De acordo com o Instituto Brasileiro de Geografia e Estatística (IBGE), o contingente de pessoas com mais de 60 anos ultrapassa 21 milhões (PNAD 2008) – número que supera a população da terceira idade em países como França, Inglaterra e Itália. No Brasil, os maiores de 75 anos já são 5,5 milhões. De 1998 a 2008, a proporção de idosos na população nacional aumentou de 8,8% para 11,1%, sendo que o número de paulistanos com mais de 60 anos subiu 35%, chegando a 1,3 milhão. Em 2030, de acordo com dados Instituto de Pesquisa Econômica Aplicada (IPEA) a população de idosos será maior que a de jovens (de 15 anos a 29 anos) – 26% conta 23,4% respectivamente. De modo geral, a cada quatro pessoas, uma tem mais que 65 anos.
“No Estado de São Paulo, dados atestam que 63% dos idosos viajam, no mínimo, uma vez por ano. Com esse potencial de negócio impulsionado pelo aumento da população com mais de 60 anos não há explicação lógica para não investir no atendimento adequado e na criação de produtos dedicados a essa faixa etária”, afirma a representante da Shopper Experience, participante do Conarec 2011.

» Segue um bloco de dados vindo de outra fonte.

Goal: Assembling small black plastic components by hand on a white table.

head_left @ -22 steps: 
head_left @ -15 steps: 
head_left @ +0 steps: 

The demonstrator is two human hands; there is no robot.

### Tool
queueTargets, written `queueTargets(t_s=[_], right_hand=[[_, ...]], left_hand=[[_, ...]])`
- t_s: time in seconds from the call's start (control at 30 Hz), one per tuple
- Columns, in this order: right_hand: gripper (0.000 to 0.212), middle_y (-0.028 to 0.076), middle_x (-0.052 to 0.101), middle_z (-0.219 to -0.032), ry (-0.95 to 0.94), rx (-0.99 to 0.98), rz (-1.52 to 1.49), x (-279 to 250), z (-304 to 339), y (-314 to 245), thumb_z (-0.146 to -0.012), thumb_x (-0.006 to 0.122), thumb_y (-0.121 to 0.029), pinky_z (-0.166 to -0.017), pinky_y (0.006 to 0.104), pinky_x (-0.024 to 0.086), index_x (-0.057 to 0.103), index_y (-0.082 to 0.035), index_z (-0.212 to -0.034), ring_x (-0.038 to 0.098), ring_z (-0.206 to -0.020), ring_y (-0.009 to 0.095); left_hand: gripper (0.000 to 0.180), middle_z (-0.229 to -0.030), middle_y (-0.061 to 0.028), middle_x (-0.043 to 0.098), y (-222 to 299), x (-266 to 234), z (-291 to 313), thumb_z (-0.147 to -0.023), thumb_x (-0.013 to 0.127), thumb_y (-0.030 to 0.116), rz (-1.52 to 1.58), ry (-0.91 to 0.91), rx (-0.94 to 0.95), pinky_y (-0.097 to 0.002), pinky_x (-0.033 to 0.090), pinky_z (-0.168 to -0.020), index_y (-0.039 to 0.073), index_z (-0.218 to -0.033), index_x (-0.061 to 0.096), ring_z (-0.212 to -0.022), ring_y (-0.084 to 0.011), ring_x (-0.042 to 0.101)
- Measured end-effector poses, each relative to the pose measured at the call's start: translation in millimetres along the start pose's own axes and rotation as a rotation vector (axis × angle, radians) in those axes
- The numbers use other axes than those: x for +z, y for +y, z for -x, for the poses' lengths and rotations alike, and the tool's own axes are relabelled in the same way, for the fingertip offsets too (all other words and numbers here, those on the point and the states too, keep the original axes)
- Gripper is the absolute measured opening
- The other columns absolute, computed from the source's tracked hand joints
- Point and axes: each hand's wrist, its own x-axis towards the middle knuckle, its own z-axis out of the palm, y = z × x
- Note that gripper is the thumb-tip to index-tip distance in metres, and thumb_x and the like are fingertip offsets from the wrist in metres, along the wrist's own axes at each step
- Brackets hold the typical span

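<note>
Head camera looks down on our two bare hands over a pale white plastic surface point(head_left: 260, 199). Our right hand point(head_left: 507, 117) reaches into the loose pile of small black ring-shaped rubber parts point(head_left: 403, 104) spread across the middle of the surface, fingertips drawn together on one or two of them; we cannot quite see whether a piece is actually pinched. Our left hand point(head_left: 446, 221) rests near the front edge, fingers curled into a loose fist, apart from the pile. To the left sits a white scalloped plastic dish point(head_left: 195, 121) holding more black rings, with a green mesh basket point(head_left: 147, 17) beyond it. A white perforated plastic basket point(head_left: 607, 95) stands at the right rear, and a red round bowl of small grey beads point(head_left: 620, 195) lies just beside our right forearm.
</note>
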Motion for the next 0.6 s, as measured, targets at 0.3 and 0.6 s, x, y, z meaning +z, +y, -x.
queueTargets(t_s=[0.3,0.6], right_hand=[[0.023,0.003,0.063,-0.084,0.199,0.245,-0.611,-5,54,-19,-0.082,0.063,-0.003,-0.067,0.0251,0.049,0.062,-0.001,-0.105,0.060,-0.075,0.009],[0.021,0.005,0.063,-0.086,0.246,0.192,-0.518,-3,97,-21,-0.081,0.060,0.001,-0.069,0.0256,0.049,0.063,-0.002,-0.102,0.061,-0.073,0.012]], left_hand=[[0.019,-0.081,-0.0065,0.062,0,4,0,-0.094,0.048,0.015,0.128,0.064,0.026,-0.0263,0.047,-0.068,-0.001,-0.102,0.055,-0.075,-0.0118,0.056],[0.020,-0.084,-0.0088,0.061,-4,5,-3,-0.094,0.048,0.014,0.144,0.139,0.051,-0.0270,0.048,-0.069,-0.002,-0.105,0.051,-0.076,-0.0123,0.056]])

Stella explica que ao entender os anseios do cliente da terceira idade, o empresário pode reduzir as perdas nas vendas do presente, além de antecipar produtos e serviços que podem potencializar o desempenho no futuro. “No contexto do consumo inclusivo, a Shopper Experience – empresa a qual  presido e que é especializada na avaliação do atendimento ao consumidor de diversos segmentos do varejo e de serviços financeiros por meio do cliente secreto – criou o projeto Peritos da terceira idade. Com a iniciativa, a empresa recruta maiores de 60 anos de todo o Brasil interessados em atuar como profissionais em testar o atendimento prestado aos consumidores seniores”, diz. O Peritos da terceira idade surgiu da análise de atendimento de clientes secretos idosos – profissionais liberais, aposentados e donas de casa que integram a equipe de pesquisadores sêniores.
Hoje, 3% da base de pesquisadores da Shopper Experience é formado por integrantes da terceira idade.